Es klingt wirklich nicht sehr angenehm was Dir da wieder passiert. Find ich sehr sehr schade für Dich...
Trotzdem bewundere ich Deine Ausdauer und das du immer noch am Ball bleibst!

Bleib weiter dran und dann geht sich das Ding schon aus...

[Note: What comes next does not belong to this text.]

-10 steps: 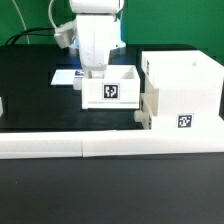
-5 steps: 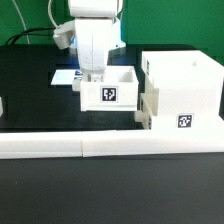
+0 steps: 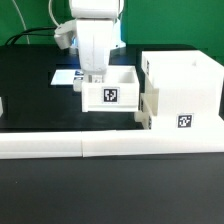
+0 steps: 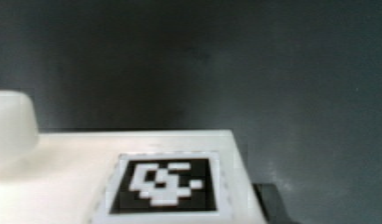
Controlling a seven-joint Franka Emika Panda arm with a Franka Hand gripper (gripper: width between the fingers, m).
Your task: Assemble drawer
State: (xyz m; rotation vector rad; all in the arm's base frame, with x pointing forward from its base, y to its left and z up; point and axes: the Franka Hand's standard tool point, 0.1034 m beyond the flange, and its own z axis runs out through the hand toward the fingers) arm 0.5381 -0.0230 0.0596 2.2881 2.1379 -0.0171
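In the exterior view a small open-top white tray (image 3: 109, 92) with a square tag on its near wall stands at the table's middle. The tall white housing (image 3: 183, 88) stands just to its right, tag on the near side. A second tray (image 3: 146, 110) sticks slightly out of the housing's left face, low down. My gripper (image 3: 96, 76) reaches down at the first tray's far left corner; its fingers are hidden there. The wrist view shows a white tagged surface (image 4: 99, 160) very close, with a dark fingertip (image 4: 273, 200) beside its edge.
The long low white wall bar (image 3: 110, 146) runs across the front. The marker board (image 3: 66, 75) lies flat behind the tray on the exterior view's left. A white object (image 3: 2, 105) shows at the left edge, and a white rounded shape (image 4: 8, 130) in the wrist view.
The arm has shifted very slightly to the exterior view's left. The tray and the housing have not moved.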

Achtung jetzt wird es "politisch":

YES WE CAN!!!

In diesem Sinne,

Martin

Anonym hat gesagt…

Ohje, das ist wirklich fies! Ich bin auch eine stille Leserin und bin immer gespannt auf neue Berichte, die mich oft auch zum Training motivieren. Dass Du jetzt krank bist, ist wirklich sehr schade, ich kann Deinen Frust sehr gut nachvollziehen. Aber Du wirst sehen, es wird von Tag zu Tag besser. Auf Mallorca wird man viiiiiiiiiel schneller gesund, als zuhause - Du wirst sehen! Morgen fliege ich auch nach Mallorca und werde Ausschau nach Dir bzw. nach Euch halten.
Ich hoffe wir sehen uns, das würde dann nämlich bedeuten, dass Du wieder im Sattel sitzt ;-)
Gute Besserung wünscht Dir Gabriele.

PS: Falls Dir langweilig sein sollte: Mein Freund kann leider wegen gesundheitlicher Probleme momentan nicht so viel Radfahren, kommt aber zum Glück trotzdem mit nach Mallorca. Jedenfalls hat er jede Menge Filme mit, die er auf dem Laptop anschauen kann. Ist doch besser, als Trübsal zu blasen. Gemeinsam ist der Frust vielleicht nicht ganz so groß. Wir sind nicht so weit weg von Alcudia.

Anonym hat gesagt…

Hi Mathias!

Irgendwann kommt es wieder: Das breite Grinsen, die zum Himmel gestreckten Arme und der irre Rocky-Ruf!